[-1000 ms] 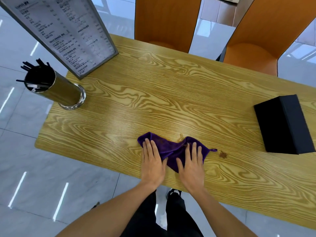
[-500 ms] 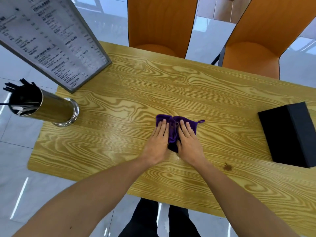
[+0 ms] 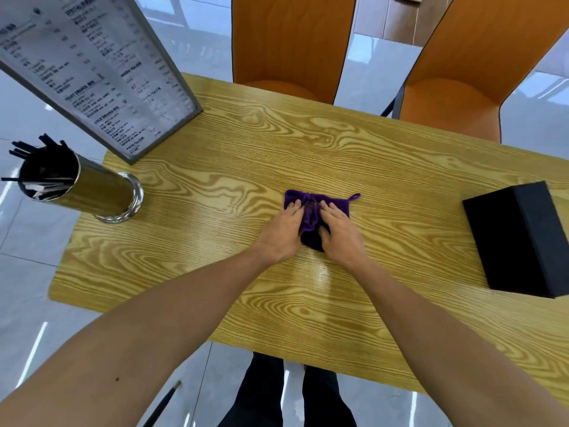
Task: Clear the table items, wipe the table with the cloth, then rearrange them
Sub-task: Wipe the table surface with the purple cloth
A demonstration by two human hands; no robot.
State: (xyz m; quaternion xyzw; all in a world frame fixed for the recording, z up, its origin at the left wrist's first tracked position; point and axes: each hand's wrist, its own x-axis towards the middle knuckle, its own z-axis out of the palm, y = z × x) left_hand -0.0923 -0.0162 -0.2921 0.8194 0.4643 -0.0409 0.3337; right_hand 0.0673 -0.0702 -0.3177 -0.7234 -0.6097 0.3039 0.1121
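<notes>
Both hands flat on the cloth (image 3: 311, 211) at mid-desk (image 3: 234, 272). Left hand (image 3: 281, 232) and right hand (image 3: 340, 234) lie side by side, fingers straight and pressing down; nothing gripped. Cloth purple, bunched up between and under the palms, loop tag sticking out at its right corner. Menu stand (image 3: 101, 72) upright at the far left corner. Metal cup (image 3: 92, 192) of black straws just beside it. Black box (image 3: 523, 238) at the right edge, well apart from the cloth. Two orange chairs (image 3: 292, 41) across the desk
</notes>
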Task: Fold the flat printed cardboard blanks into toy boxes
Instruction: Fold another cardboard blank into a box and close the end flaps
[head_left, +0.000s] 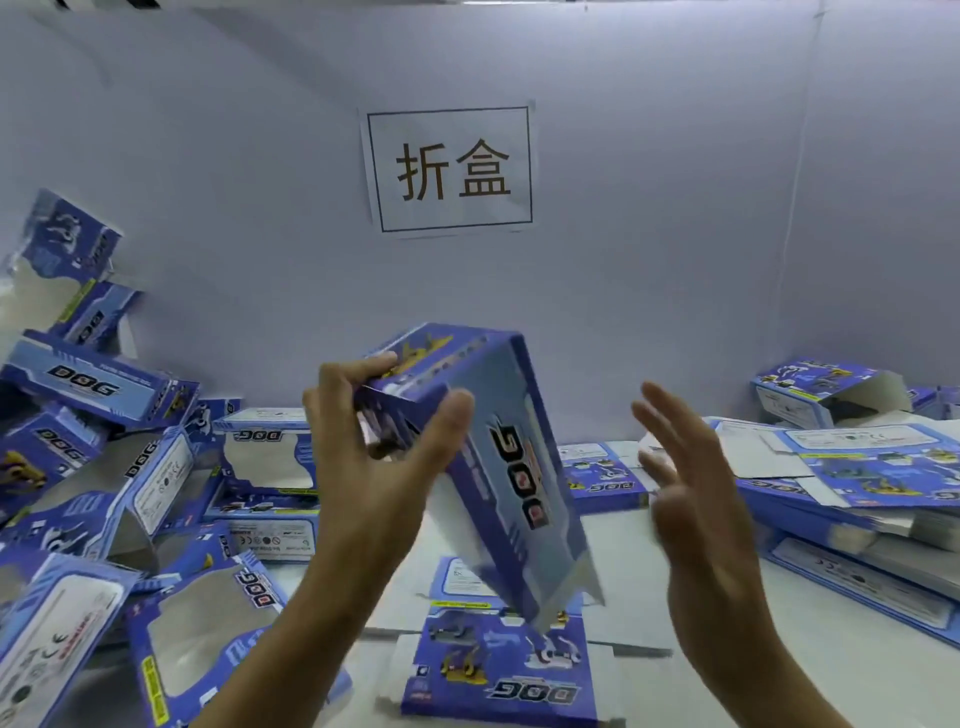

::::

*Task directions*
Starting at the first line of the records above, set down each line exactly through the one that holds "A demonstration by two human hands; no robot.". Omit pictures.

*Output for this task*
[-1000 ms] 
[-500 ms] 
[+0 ms] 
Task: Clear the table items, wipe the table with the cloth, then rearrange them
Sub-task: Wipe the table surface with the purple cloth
A demonstration by two human hands; no robot.

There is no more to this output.